**WORK REQUEST:** The listing is to be duplicated in full, exactly as written.

§ §

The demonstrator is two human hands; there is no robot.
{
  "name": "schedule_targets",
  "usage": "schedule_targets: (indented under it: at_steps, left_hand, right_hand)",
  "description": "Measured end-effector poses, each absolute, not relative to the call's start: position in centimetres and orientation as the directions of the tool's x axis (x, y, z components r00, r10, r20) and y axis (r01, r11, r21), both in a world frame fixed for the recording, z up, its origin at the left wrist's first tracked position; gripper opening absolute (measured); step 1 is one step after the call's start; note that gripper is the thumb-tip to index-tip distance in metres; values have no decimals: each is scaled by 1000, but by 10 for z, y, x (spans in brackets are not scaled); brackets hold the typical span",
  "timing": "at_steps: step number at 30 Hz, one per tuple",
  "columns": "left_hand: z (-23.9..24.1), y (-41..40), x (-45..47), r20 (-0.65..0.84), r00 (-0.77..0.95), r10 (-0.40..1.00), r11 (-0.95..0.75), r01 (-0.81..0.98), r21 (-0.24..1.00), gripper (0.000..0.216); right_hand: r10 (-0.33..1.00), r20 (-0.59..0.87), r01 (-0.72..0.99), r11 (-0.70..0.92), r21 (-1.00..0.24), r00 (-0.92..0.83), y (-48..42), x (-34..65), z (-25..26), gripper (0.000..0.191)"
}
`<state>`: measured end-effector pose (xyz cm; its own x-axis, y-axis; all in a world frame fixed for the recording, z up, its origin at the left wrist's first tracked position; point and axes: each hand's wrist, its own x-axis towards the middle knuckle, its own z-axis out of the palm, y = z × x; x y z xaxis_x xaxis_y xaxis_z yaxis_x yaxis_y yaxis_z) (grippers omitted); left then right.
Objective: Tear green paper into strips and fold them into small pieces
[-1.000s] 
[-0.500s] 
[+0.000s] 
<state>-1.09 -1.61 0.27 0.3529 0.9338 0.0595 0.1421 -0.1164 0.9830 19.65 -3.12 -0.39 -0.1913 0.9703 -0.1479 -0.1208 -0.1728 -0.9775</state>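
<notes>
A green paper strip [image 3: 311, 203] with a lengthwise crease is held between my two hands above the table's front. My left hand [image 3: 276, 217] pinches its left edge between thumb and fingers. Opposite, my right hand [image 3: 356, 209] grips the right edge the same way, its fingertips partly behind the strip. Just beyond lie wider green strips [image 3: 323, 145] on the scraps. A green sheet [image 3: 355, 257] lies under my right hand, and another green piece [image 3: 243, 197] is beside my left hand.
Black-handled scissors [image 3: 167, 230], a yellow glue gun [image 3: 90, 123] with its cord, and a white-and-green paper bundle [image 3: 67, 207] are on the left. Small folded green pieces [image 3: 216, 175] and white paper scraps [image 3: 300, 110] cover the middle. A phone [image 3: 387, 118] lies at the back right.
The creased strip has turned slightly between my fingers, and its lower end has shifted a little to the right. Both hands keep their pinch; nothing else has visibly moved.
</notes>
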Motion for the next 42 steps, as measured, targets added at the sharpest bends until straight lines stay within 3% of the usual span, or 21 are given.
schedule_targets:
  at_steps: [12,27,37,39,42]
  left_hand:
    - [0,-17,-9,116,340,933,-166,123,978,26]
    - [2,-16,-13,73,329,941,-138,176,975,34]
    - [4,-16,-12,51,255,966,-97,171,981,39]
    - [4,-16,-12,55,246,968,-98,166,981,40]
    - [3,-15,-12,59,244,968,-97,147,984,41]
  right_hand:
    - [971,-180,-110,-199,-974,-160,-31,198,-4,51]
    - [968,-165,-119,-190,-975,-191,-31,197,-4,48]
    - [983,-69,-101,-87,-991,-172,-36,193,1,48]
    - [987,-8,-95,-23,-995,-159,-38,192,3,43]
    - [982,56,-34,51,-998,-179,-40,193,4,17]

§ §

**ANSWER TO THIS EXERCISE:**
The demonstrator is two human hands; there is no robot.
{
  "name": "schedule_targets",
  "usage": "schedule_targets: (indented under it: at_steps, left_hand, right_hand)",
  "description": "Measured end-effector poses, each absolute, not relative to the call's start: position in centimetres and orientation as the directions of the tool's x axis (x, y, z components r00, r10, r20) and y axis (r01, r11, r21), both in a world frame fixed for the recording, z up, its origin at the left wrist's first tracked position; gripper opening absolute (measured); step 1 is one step after the call's start; note that gripper is the thumb-tip to index-tip distance in metres; values have no decimals: each is scaled by 1000, but by 10 for z, y, x (spans in brackets are not scaled); brackets hold the typical span",
  "timing": "at_steps: step number at 30 Hz, one per tuple",
  "columns": "left_hand: z (-23.9..24.1), y (-41..40), x (-45..47), r20 (-0.65..0.84), r00 (-0.77..0.95), r10 (-0.40..1.00), r11 (-0.95..0.75), r01 (-0.81..0.98), r21 (-0.24..1.00), gripper (0.000..0.216); right_hand: r10 (-0.33..1.00), r20 (-0.59..0.87), r01 (-0.72..0.99), r11 (-0.70..0.92), r21 (-1.00..0.24), r00 (-0.92..0.83), y (-48..42), x (-34..65), z (-25..26), gripper (0.000..0.191)"
}
`<state>`: measured end-effector pose (xyz cm; its own x-axis, y-axis; all in a world frame fixed for the recording, z up, its origin at the left wrist's first tracked position; point and axes: each hand's wrist, its own x-axis towards the middle knuckle, its own z-axis out of the palm, y = z × x; x y z xaxis_x xaxis_y xaxis_z yaxis_x yaxis_y yaxis_z) (grippers omitted); left then right.
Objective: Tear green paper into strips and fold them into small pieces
[-1.000s] 
[-0.500s] 
[+0.000s] 
<state>-1.09 -1.61 0.27 0.3529 0.9338 0.0595 0.1421 -0.1164 0.9830 19.65 -3.12 -0.39 -0.1913 0.9703 -0.1479 -0.1208 -0.1728 -0.9775</state>
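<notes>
A green paper strip [image 3: 311, 203] with a lengthwise crease is held between my two hands above the table's front. My left hand [image 3: 276, 217] pinches its left edge between thumb and fingers. Opposite, my right hand [image 3: 356, 209] grips the right edge the same way, its fingertips partly behind the strip. Just beyond lie wider green strips [image 3: 323, 145] on the scraps. A green sheet [image 3: 355, 257] lies under my right hand, and another green piece [image 3: 243, 197] is beside my left hand.
Black-handled scissors [image 3: 167, 230], a yellow glue gun [image 3: 90, 123] with its cord, and a white-and-green paper bundle [image 3: 67, 207] are on the left. Small folded green pieces [image 3: 216, 175] and white paper scraps [image 3: 300, 110] cover the middle. A phone [image 3: 387, 118] lies at the back right.
The creased strip has turned slightly between my fingers, and its lower end has shifted a little to the right. Both hands keep their pinch; nothing else has visibly moved.
</notes>
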Motion for the next 42 steps, as measured, targets added at the sharpest bends until straight lines stay within 3% of the usual span, or 21 are given.
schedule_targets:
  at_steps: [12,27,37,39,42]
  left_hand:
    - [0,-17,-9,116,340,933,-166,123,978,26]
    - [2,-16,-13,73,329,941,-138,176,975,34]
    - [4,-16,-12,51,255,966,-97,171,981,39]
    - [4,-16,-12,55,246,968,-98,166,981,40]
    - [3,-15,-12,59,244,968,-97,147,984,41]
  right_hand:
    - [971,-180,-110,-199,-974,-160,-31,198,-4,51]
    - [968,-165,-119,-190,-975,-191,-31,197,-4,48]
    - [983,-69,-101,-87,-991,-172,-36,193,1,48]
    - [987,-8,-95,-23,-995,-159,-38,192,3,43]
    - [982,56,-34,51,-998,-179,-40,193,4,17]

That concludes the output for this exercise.